▶ [Material for this task]
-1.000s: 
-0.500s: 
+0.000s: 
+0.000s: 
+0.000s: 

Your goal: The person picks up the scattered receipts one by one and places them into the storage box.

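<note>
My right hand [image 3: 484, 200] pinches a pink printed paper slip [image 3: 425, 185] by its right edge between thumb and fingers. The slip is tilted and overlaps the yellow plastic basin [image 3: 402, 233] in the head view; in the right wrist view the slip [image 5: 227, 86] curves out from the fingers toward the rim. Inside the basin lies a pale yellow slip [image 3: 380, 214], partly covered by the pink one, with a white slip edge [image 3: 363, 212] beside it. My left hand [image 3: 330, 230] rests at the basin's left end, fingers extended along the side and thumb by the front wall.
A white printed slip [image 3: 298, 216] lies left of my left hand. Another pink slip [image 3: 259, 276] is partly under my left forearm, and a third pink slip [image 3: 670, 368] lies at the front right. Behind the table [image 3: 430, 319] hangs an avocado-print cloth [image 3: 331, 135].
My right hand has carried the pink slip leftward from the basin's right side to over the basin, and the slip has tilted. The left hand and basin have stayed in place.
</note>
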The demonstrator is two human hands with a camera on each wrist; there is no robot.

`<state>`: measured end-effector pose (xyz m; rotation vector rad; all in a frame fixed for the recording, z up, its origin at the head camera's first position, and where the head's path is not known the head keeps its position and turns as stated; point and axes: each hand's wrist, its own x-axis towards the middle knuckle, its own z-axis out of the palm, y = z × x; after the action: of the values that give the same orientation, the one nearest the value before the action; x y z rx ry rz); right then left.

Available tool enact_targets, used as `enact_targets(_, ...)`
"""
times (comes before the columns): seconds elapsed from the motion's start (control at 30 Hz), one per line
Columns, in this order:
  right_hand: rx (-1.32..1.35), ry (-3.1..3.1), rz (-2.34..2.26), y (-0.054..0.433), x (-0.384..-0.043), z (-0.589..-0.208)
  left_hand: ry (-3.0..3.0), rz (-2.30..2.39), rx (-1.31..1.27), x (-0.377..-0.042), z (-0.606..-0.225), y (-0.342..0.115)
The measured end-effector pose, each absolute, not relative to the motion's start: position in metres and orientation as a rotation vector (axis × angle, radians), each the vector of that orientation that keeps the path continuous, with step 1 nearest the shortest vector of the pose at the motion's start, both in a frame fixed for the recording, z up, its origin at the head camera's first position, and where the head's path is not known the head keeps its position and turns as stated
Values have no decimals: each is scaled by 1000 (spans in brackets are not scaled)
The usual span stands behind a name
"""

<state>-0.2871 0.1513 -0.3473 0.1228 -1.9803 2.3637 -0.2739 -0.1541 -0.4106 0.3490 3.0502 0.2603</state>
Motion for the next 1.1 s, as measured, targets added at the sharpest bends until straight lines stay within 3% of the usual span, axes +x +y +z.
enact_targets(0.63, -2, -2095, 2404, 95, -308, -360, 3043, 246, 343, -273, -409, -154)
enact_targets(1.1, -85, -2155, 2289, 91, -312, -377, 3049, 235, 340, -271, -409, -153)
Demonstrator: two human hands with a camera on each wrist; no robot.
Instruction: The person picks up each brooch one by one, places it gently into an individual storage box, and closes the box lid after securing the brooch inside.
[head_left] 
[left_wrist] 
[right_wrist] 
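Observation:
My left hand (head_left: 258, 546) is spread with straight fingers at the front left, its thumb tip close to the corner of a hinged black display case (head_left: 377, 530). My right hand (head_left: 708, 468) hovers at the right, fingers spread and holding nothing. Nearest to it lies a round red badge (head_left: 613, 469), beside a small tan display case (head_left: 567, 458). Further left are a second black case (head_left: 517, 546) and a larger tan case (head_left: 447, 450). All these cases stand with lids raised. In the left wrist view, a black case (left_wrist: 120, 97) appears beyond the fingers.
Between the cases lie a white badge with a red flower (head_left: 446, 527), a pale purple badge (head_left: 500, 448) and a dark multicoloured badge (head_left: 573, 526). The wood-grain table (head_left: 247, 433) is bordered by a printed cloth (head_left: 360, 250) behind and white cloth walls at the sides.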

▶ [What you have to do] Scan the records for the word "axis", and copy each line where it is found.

▶ [Written solution]
`<state>`: measured end-effector pose (xyz m; rotation vector rad; all in a frame fixed for the recording, z up, its origin at the head camera's first position, and where the head's path is not known the head keeps its position and turns as stated; point and axes: each hand's wrist, its own x-axis towards the middle knuckle, its own z-axis out of the palm, y = z × x; after the action: of the values that give the same orientation, the one nearest the value before the action; x y z rx ry rz); right then left.
The measured end-effector pose, each absolute, not relative to the motion's start: position in metres and orientation as a rotation vector (axis × angle, radians), each the vector of that orientation that keeps the path continuous, with step 1 nearest the shortest vector of the pose at the motion's start, both in a frame fixed for the recording, z up, its origin at the head camera's first position, and where the head's path is not known the head keeps its position and turns as stated

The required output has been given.